- **Instructions to follow**
Each entry is to be output precisely as it appears.

- **Record set**

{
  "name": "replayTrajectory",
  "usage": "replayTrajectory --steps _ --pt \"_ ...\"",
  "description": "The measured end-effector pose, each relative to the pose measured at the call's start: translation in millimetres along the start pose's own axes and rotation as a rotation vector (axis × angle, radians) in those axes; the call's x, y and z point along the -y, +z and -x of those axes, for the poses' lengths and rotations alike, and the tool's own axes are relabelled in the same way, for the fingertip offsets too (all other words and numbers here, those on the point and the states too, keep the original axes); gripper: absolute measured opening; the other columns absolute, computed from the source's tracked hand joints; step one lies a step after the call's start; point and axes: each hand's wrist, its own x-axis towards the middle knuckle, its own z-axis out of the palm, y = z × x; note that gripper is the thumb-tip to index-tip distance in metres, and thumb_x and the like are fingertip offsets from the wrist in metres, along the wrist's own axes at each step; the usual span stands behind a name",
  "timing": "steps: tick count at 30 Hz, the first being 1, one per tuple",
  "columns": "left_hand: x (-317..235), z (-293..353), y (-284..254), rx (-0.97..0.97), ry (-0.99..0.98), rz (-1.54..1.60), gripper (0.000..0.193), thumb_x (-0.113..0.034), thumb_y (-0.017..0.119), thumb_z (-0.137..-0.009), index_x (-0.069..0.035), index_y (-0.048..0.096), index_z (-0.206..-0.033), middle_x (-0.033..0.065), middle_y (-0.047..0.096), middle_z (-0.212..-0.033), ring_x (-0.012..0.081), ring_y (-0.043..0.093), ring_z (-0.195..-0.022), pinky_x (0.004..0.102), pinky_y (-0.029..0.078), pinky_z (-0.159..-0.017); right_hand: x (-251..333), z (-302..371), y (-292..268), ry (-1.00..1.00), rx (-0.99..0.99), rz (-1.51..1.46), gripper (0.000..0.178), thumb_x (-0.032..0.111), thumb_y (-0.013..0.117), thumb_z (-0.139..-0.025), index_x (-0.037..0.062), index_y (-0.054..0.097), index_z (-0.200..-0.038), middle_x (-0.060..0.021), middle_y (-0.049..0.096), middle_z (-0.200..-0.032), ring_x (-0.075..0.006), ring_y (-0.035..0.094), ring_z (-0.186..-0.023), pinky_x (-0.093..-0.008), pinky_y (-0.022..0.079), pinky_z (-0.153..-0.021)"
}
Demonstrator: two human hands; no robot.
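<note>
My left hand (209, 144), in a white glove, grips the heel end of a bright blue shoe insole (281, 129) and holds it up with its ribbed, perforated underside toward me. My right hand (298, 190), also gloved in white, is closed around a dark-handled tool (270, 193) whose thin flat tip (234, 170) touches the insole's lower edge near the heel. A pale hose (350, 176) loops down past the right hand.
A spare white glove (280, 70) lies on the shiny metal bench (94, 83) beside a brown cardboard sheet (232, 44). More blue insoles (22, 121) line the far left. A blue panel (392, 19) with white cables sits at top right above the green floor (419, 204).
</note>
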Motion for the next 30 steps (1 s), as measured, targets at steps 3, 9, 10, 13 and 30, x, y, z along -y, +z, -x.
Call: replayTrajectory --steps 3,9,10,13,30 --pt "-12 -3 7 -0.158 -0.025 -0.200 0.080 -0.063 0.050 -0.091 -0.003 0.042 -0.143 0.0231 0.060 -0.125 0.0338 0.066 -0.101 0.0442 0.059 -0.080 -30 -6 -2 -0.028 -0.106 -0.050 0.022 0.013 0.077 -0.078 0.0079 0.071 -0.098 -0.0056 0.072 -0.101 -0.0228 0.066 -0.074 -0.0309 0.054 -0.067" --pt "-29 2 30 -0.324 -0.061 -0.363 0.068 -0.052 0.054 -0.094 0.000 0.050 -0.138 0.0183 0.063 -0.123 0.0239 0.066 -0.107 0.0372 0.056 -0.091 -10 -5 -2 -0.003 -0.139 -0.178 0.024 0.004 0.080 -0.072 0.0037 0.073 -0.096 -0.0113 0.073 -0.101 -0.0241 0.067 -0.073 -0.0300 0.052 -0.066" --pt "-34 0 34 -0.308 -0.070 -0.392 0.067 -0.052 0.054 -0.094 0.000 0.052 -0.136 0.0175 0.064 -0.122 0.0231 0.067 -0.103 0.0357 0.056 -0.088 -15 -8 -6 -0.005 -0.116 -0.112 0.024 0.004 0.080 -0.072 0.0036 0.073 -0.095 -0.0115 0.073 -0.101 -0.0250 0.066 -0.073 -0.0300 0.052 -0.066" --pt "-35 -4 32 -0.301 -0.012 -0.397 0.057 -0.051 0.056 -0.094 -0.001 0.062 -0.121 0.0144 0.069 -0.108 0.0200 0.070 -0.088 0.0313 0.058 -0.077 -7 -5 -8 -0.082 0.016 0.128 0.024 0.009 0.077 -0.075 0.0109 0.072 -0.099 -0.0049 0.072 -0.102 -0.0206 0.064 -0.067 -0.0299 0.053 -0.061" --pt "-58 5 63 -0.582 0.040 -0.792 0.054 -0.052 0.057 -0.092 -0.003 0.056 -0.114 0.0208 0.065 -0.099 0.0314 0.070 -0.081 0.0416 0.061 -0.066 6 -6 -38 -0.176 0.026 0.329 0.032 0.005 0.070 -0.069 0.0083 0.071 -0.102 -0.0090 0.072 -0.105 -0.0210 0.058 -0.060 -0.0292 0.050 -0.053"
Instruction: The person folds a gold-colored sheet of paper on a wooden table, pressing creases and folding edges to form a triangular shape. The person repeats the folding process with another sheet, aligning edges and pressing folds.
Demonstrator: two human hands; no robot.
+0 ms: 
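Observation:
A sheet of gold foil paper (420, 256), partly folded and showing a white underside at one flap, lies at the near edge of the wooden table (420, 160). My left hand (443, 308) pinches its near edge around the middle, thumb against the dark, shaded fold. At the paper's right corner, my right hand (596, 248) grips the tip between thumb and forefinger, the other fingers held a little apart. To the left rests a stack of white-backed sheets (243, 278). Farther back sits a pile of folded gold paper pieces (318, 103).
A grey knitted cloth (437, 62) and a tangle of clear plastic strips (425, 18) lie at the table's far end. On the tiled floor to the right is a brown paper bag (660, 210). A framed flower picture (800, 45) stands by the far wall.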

- **Response below**
{
  "name": "replayTrajectory",
  "usage": "replayTrajectory --steps _ --pt \"_ ...\"",
  "description": "The measured end-effector pose, each relative to the pose measured at the call's start: translation in millimetres along the start pose's own axes and rotation as a rotation vector (axis × angle, radians) in those axes; the call's x, y and z point along the -y, +z and -x of those axes, for the poses' lengths and rotations alike, and the tool's own axes are relabelled in the same way, for the fingertip offsets too (all other words and numbers here, those on the point and the states too, keep the original axes); gripper: absolute measured opening; the other columns absolute, computed from the source's tracked hand joints; step one lies a step after the call's start; point and axes: each hand's wrist, its own x-axis towards the middle knuckle, its own z-axis out of the palm, y = z × x; note that gripper is the thumb-tip to index-tip distance in metres, and thumb_x and the like are fingertip offsets from the wrist in metres, along the wrist's own axes at each step; the usual span stands behind a name",
  "timing": "steps: tick count at 30 Hz, the first being 1, one per tuple",
  "columns": "left_hand: x (-317..235), z (-293..353), y (-284..254), rx (-0.97..0.97), ry (-0.99..0.98), rz (-1.54..1.60), gripper (0.000..0.193), thumb_x (-0.113..0.034), thumb_y (-0.017..0.119), thumb_z (-0.137..-0.009), index_x (-0.069..0.035), index_y (-0.048..0.096), index_z (-0.206..-0.033), middle_x (-0.033..0.065), middle_y (-0.047..0.096), middle_z (-0.212..-0.033), ring_x (-0.012..0.081), ring_y (-0.043..0.093), ring_z (-0.195..-0.022), pinky_x (0.004..0.102), pinky_y (-0.029..0.078), pinky_z (-0.159..-0.017); right_hand: x (-251..333), z (-302..371), y (-292..268), ry (-1.00..1.00), rx (-0.99..0.99), rz (-1.51..1.46), gripper (0.000..0.178), thumb_x (-0.032..0.111), thumb_y (-0.013..0.117), thumb_z (-0.139..-0.025), index_x (-0.037..0.062), index_y (-0.054..0.097), index_z (-0.200..-0.038), middle_x (-0.060..0.021), middle_y (-0.049..0.096), middle_z (-0.200..-0.032), ring_x (-0.075..0.006), ring_y (-0.035..0.094), ring_z (-0.186..-0.023), pinky_x (-0.093..-0.008), pinky_y (-0.022..0.079), pinky_z (-0.153..-0.021)"
}
Demonstrator: two human hands; no robot.
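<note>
My left hand (209, 144), in a white glove, grips the heel end of a bright blue shoe insole (281, 129) and holds it up with its ribbed, perforated underside toward me. My right hand (298, 190), also gloved in white, is closed around a dark-handled tool (270, 193) whose thin flat tip (234, 170) touches the insole's lower edge near the heel. A pale hose (350, 176) loops down past the right hand.
A spare white glove (280, 70) lies on the shiny metal bench (94, 83) beside a brown cardboard sheet (232, 44). More blue insoles (22, 121) line the far left. A blue panel (392, 19) with white cables sits at top right above the green floor (419, 204).
</note>
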Motion for the next 30 steps (1 s), as measured, targets at steps 3, 9, 10, 13 and 30, x, y, z along -y, +z, -x.
Call: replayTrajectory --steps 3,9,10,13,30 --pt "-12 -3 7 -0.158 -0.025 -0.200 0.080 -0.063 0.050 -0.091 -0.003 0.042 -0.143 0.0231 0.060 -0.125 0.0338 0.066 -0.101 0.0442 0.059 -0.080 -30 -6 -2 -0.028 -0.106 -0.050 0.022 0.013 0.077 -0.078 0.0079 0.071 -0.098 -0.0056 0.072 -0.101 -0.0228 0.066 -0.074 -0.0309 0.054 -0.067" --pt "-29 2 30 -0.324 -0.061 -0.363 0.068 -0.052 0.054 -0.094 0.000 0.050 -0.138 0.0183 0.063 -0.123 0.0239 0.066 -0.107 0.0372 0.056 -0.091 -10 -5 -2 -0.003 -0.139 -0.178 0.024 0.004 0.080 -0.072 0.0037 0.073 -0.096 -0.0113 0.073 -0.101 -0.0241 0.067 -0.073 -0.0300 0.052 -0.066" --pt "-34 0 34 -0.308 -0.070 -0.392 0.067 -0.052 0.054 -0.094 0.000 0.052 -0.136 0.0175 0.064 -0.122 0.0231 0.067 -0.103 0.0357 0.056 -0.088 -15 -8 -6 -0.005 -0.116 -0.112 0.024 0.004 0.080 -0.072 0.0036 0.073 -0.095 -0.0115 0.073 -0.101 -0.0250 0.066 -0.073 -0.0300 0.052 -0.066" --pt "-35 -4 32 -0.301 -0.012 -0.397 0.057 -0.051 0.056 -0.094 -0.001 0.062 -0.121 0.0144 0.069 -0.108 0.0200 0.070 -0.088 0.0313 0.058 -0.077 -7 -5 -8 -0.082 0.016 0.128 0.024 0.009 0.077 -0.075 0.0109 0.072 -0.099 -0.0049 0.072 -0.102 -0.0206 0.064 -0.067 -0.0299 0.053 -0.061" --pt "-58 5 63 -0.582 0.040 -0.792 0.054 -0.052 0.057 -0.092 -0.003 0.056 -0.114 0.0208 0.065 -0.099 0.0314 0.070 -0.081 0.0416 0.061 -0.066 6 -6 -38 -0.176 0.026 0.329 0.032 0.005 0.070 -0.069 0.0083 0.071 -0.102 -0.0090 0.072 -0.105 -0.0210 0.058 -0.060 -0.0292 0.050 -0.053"
Instruction: The person folds a gold-colored sheet of paper on a wooden table, pressing creases and folding edges to form a triangular shape. The person repeats the folding process with another sheet, aligning edges and pressing folds.
Demonstrator: two human hands; no robot.
+0 ms: 
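Observation:
A sheet of gold foil paper (420, 256), partly folded and showing a white underside at one flap, lies at the near edge of the wooden table (420, 160). My left hand (443, 308) pinches its near edge around the middle, thumb against the dark, shaded fold. At the paper's right corner, my right hand (596, 248) grips the tip between thumb and forefinger, the other fingers held a little apart. To the left rests a stack of white-backed sheets (243, 278). Farther back sits a pile of folded gold paper pieces (318, 103).
A grey knitted cloth (437, 62) and a tangle of clear plastic strips (425, 18) lie at the table's far end. On the tiled floor to the right is a brown paper bag (660, 210). A framed flower picture (800, 45) stands by the far wall.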

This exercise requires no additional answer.